▶ [Information supplied]:
※

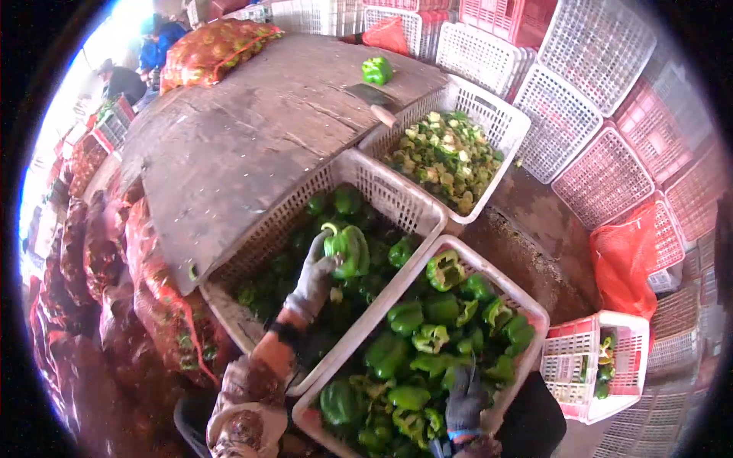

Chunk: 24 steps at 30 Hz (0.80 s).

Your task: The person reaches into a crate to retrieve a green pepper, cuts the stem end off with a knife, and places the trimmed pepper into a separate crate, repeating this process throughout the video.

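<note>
My left hand (311,278), in a pale grey glove, grips a whole green bell pepper (351,252) with a curled stem. It is above the left crate (397,195), which holds many whole green peppers in shadow. My right hand (464,404), in a dark grey glove, is low over the right crate (534,313). Its fingers look curled; whatever they may hold is hidden against the dark glove and the peppers. Opened green peppers (431,338), some with hollow insides showing, fill that crate.
A white crate (519,126) of pepper cores and stems stands behind. On the wooden board (252,114) lie a wooden-handled knife (384,116), one pepper (376,70) and a full net sack (217,53). More sacks line the left; stacked crates (599,49) line the right.
</note>
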Each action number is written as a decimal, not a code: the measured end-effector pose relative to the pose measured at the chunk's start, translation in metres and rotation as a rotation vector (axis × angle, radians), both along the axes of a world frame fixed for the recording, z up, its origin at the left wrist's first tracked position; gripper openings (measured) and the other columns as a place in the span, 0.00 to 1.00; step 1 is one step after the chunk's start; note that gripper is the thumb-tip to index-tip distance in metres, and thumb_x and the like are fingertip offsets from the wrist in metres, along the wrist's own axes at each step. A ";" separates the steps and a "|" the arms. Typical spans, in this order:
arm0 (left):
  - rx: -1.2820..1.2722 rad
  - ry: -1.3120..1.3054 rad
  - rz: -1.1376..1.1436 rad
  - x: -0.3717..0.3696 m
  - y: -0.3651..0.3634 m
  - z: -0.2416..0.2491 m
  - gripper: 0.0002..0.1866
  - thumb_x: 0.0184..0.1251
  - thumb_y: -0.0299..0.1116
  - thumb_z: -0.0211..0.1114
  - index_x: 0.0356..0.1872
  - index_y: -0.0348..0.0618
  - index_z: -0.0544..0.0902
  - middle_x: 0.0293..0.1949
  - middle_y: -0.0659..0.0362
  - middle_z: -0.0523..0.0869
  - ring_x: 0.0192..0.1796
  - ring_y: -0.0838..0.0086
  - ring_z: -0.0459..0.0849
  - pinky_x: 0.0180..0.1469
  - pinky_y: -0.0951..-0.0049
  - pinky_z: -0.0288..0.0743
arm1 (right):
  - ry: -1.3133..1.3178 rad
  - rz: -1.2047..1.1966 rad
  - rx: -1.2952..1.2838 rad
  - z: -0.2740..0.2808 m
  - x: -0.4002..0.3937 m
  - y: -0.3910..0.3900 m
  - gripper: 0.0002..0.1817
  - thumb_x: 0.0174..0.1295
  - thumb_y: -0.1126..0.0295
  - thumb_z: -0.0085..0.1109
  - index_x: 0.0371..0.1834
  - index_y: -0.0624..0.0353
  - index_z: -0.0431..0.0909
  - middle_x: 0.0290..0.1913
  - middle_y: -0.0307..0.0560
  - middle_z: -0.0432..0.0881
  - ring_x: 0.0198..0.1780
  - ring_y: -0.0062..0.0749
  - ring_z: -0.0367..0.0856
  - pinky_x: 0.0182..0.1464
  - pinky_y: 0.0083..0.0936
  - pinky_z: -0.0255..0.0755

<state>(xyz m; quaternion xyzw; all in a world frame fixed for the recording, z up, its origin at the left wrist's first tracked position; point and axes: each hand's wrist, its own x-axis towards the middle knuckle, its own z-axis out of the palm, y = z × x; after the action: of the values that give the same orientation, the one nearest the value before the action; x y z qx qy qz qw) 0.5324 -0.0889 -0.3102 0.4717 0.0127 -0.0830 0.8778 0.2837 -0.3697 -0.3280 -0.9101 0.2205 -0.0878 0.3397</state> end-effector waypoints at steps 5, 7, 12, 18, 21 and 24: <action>0.040 -0.137 0.074 -0.147 0.003 0.067 0.39 0.55 0.29 0.70 0.69 0.45 0.62 0.62 0.60 0.70 0.64 0.70 0.69 0.65 0.68 0.65 | -0.269 0.317 0.093 0.046 -0.011 0.014 0.11 0.68 0.70 0.52 0.50 0.54 0.79 0.38 0.54 0.84 0.38 0.47 0.83 0.40 0.39 0.76; 0.041 -0.196 0.059 -0.190 -0.004 0.075 0.40 0.55 0.30 0.73 0.69 0.47 0.62 0.64 0.61 0.68 0.66 0.69 0.67 0.68 0.66 0.62 | -0.176 0.451 0.205 0.126 -0.012 0.054 0.07 0.67 0.67 0.54 0.43 0.54 0.80 0.33 0.53 0.83 0.32 0.49 0.82 0.35 0.40 0.76; 0.039 -0.314 0.049 -0.253 -0.032 0.086 0.43 0.53 0.26 0.74 0.70 0.47 0.60 0.64 0.58 0.69 0.66 0.69 0.69 0.66 0.65 0.65 | -0.189 0.628 0.028 0.172 -0.040 0.095 0.11 0.66 0.61 0.56 0.35 0.57 0.80 0.26 0.54 0.82 0.27 0.52 0.81 0.28 0.41 0.73; 0.147 -0.351 0.085 -0.279 -0.045 0.080 0.41 0.50 0.22 0.74 0.68 0.45 0.65 0.63 0.59 0.71 0.65 0.69 0.69 0.67 0.66 0.64 | -0.029 0.578 0.177 0.140 -0.076 0.083 0.13 0.65 0.59 0.56 0.39 0.58 0.79 0.22 0.56 0.78 0.25 0.56 0.78 0.27 0.47 0.70; 0.013 -0.257 0.065 -0.288 -0.056 0.093 0.39 0.47 0.19 0.71 0.66 0.45 0.67 0.61 0.60 0.71 0.63 0.70 0.70 0.65 0.67 0.65 | 0.035 0.560 0.151 0.119 -0.100 0.076 0.15 0.64 0.58 0.57 0.44 0.58 0.79 0.27 0.56 0.80 0.28 0.56 0.79 0.31 0.47 0.72; -0.137 -0.175 0.177 -0.287 -0.068 0.101 0.39 0.52 0.25 0.69 0.68 0.47 0.64 0.61 0.61 0.72 0.61 0.70 0.72 0.63 0.69 0.68 | -0.365 0.560 -0.151 0.118 -0.113 0.081 0.15 0.67 0.62 0.54 0.50 0.60 0.78 0.32 0.51 0.85 0.29 0.51 0.82 0.33 0.43 0.75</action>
<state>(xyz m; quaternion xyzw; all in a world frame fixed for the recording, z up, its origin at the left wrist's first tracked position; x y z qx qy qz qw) 0.2454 -0.1570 -0.2088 0.4133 -0.0278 0.0356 0.9095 0.1702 -0.2885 -0.2104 -0.9271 -0.1096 -0.1686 0.3163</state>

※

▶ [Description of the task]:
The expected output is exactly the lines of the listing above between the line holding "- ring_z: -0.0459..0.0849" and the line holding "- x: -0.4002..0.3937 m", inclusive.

▶ [Answer to this exercise]:
  - ring_z: -0.0459..0.0849
  - pinky_x: 0.0180..0.1469
  - pinky_y: -0.0951..-0.0049
  - pinky_z: -0.0288..0.0743
arm1 (right):
  - ry: -1.3133..1.3178 rad
  - rz: -1.2047..1.1966 rad
  - rx: -1.2952..1.2838 rad
  - z: -0.2740..0.2808 m
  - x: -0.4002..0.3937 m

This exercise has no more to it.